Canadian–Israeli film director (born 1953)

Simcha Jacobovici (/ˈsɪmxə jəˈkoʊboʊ-vɪtʃ/; 'שמחה יעקובוביץ; born April 4, 1953) is a Canadian–Israeli journalist, documentary filmmaker and author. He has created documentaries on Israel, biblical history, Atlantis, and the transatlantic slave trade, among other topics. While several scholars consider him to be a pseudo-archeologist and pseudo-historian., the New York Times referred to him as having an “Indiana Jones-ish persona,” noting his dramatic, investigative approach.

==Early life==
Simcha Jacobovici was born on April 4, 1953, in Petah Tikva, Israel, to a Romanian–Jewish family. His parents were Holocaust survivors from Iași, Romania. His father, Joseph, was on the ship SS Pan Crescent which after attempting to run the British blockade, was intercepted and brought to Cyprus. There, he was interned in one of the camps that the British had set up before the creation of the State of Israel. His mother, Ida, emigrated to Israel in 1951. In 1962, the family relocated to Canada. Jacobovici described himself in a 2012 interview as "totally committed to Judaism and Zionism."

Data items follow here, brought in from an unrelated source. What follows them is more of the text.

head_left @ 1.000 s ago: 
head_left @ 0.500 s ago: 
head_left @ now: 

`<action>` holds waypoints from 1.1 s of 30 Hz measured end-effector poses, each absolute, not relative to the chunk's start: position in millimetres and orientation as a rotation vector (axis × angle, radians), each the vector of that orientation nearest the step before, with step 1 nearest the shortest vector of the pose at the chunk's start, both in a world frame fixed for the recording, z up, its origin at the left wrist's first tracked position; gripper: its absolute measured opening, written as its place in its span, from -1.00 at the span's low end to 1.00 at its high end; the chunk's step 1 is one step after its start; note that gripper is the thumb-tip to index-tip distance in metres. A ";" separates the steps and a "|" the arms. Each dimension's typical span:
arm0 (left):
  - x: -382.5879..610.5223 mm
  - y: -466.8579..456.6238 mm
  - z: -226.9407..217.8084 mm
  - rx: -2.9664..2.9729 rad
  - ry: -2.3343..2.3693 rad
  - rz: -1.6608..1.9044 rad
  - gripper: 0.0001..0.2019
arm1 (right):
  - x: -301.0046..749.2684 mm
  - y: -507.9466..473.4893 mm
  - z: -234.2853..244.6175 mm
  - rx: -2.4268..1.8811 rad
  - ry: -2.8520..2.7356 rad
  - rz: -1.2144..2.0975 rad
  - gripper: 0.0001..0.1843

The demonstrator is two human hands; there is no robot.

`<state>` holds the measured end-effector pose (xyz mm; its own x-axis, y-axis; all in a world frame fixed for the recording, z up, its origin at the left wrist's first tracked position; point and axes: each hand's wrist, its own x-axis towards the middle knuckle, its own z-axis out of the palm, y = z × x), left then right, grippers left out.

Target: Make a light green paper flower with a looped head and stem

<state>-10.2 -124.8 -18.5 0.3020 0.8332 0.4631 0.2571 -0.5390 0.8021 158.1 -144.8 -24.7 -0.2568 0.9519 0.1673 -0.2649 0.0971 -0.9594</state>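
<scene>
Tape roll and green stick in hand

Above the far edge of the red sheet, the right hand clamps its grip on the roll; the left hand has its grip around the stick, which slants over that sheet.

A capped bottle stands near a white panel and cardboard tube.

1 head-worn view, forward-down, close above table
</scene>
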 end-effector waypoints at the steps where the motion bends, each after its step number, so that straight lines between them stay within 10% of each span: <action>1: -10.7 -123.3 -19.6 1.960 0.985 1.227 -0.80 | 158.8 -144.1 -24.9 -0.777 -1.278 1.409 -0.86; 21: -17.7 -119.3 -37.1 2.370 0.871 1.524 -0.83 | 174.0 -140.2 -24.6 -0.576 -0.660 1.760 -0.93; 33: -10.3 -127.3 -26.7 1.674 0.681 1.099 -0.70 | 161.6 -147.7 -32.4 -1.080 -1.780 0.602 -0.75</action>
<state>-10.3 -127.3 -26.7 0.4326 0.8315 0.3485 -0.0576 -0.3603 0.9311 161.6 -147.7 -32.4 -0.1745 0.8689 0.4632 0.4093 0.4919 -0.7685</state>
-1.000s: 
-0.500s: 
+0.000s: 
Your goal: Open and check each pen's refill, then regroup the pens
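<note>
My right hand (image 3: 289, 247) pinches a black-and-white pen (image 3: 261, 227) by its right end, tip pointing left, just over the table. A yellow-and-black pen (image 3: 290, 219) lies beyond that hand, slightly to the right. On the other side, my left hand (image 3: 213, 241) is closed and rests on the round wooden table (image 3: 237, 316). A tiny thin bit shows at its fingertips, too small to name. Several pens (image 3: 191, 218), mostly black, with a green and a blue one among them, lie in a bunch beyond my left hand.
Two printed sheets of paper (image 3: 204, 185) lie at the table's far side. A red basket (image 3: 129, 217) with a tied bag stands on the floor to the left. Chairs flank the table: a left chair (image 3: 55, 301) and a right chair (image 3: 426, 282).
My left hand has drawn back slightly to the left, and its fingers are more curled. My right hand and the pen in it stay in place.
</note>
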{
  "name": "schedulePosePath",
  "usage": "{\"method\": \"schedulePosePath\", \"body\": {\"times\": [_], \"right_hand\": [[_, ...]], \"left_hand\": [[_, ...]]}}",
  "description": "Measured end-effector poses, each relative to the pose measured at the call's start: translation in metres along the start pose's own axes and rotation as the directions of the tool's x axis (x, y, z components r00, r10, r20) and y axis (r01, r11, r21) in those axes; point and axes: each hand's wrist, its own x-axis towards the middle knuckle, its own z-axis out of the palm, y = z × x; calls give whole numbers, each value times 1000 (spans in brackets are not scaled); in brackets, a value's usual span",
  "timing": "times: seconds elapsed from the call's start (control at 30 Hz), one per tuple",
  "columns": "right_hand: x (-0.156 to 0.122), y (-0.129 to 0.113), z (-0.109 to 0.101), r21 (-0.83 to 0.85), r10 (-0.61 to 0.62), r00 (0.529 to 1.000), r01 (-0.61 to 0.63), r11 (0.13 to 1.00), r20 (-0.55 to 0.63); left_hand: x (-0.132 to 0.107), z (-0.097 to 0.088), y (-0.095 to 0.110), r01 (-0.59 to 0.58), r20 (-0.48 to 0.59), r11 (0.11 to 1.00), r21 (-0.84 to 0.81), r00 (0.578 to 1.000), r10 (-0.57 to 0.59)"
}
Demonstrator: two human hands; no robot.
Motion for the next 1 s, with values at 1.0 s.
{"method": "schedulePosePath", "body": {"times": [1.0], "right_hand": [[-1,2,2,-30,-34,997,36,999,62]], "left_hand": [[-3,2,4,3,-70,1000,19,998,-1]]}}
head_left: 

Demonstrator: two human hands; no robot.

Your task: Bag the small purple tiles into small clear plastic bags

He earned an honours B.A. in Philosophy and Political Science from McGill University and a M.A. in International Relations from the University of Toronto. From 2015 to 2018 he was an Adjunct Professor of Religious Studies at Huntington University, Greater Sudbury, Ontario. As a lecturer, Jacobovici has been a guest speaker at numerous conferences hosted by the Society of Biblical Literature (SBL), the Batchelder Conference for Biblical Archaeology at the University of Nebraska Omaha (UNO), and the Israel Translators Association (ITA).

==Film career==

=== Israeli and Jewish documentaries (1983–2004) ===
As an early advocate of airlifting Ethiopian Jews to Israel, Jacobovici wrote three op-ed piece on the subject for New York Times and made his first documentary, Falasha: Exile of the Black Jews (1983). The Economist credited Jacobovici's documentary as one of the factors leading to the 1984–85 Israeli airlift of Ethiopian Jews to Israel.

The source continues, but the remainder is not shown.